• What is expected: Going line by line through the records below, count those with the word "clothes" and give only the count.

• Input material:
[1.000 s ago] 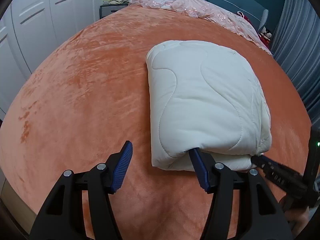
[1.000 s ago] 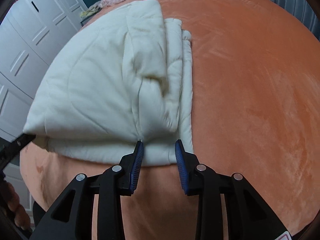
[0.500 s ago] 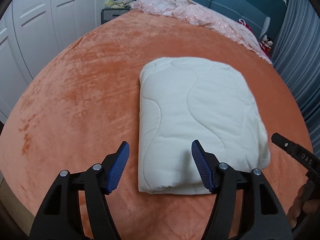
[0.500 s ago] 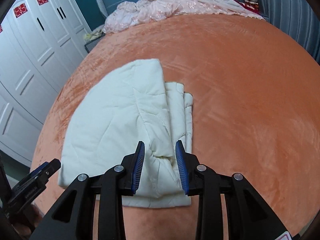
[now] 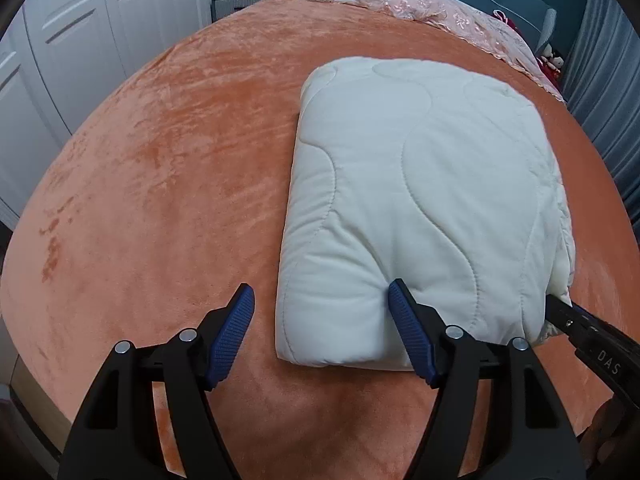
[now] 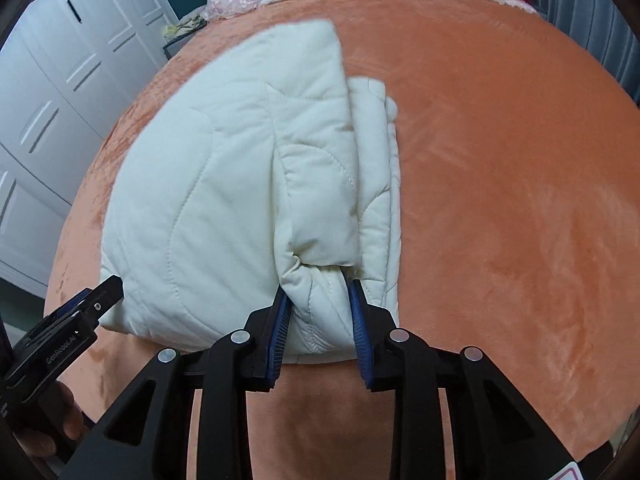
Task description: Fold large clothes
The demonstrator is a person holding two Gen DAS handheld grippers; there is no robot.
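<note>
A cream quilted cover lies folded into a thick rectangle on the orange plush bed. My left gripper straddles its near left corner with the jaws opening. The right fingertip dents the top, and the left pad stands clear of the fabric. In the right wrist view, my right gripper pinches a bunched fold at the near edge of the cover. Its jaws are easing apart slightly, but both pads still press the fabric. Each gripper shows at the other view's edge: the right gripper and the left gripper.
A pink lace bedspread is heaped at the head of the bed against a teal headboard. White wardrobe doors run along the left, with a dark nightstand beyond. Grey curtains hang on the right. Orange bed surface stretches right of the cover.
My left jaws have spread wider, and the right finger, once tucked into the cover's near edge, now presses on top. The right gripper now has a bunched fold between its pads.
</note>
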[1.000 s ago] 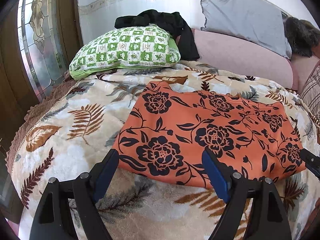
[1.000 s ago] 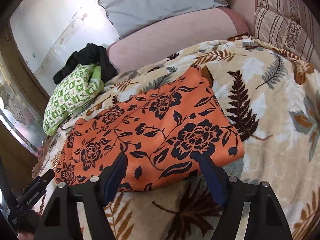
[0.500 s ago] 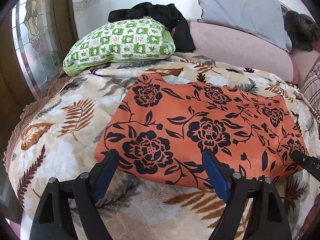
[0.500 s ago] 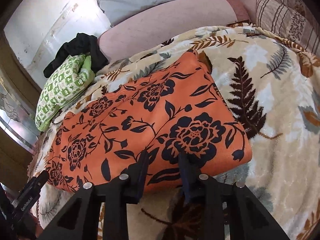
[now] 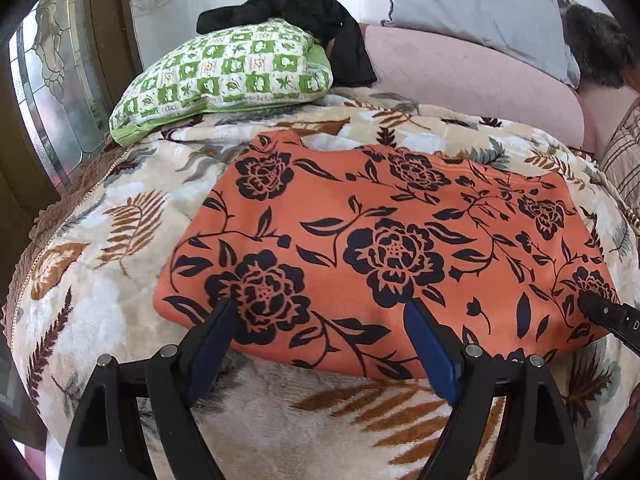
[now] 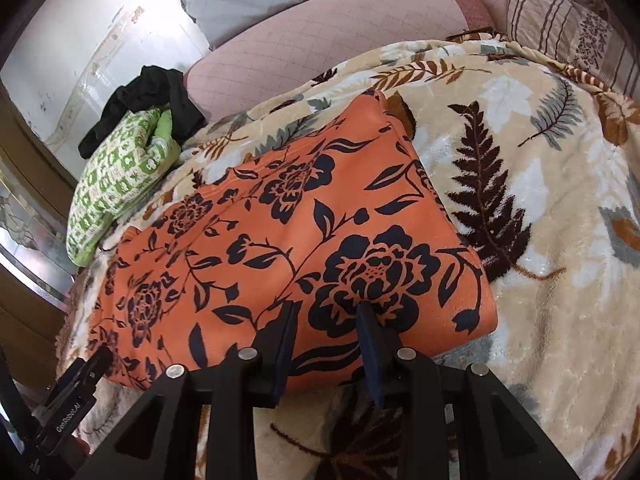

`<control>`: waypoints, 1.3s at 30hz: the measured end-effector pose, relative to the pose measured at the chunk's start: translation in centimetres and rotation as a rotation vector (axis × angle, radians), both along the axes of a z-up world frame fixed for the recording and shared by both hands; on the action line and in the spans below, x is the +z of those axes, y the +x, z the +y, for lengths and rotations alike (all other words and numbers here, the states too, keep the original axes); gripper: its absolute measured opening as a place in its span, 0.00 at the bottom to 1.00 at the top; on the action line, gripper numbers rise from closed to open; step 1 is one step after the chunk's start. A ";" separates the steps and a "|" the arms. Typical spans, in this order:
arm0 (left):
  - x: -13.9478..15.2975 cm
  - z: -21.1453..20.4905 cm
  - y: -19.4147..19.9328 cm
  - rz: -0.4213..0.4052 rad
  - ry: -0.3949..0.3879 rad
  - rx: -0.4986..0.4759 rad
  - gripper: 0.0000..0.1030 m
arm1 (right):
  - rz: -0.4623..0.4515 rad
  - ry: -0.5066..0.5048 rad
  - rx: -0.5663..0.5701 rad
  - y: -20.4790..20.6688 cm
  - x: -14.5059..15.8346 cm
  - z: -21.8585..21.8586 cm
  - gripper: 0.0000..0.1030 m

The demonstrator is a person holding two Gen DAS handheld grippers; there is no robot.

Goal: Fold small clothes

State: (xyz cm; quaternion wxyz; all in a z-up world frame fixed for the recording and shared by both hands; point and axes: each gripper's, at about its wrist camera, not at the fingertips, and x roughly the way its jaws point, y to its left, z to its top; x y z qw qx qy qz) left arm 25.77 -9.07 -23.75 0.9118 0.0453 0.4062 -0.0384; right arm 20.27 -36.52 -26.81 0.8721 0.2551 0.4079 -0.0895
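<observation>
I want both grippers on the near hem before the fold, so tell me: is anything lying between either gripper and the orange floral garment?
Nothing visible does. The left gripper stands open right at the near edge of the orange floral garment, and the right gripper, narrower, is at the same edge. Only bare blanket lies there.

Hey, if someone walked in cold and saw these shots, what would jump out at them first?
The orange garment with black flowers lies flat on the leaf-patterned blanket, filling the middle of both views. The left tongs stand wide over its near edge, the right tongs much narrower near its other corner. Behind sits a green checked pillow with black clothing draped on it.
</observation>
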 end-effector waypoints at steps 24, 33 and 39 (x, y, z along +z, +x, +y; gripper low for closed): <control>-2.7 -1.5 1.5 0.095 0.046 -0.010 0.83 | 0.088 -0.099 -0.040 -0.2 -0.6 -1.9 0.33; -1.1 -0.7 0.5 0.015 0.010 -0.012 0.83 | 0.053 -0.157 0.008 -1.2 1.8 0.9 0.33; -0.7 -0.2 0.1 0.000 0.011 -0.019 0.83 | 0.058 -0.254 0.029 -1.7 2.9 2.9 0.33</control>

• Output below: 2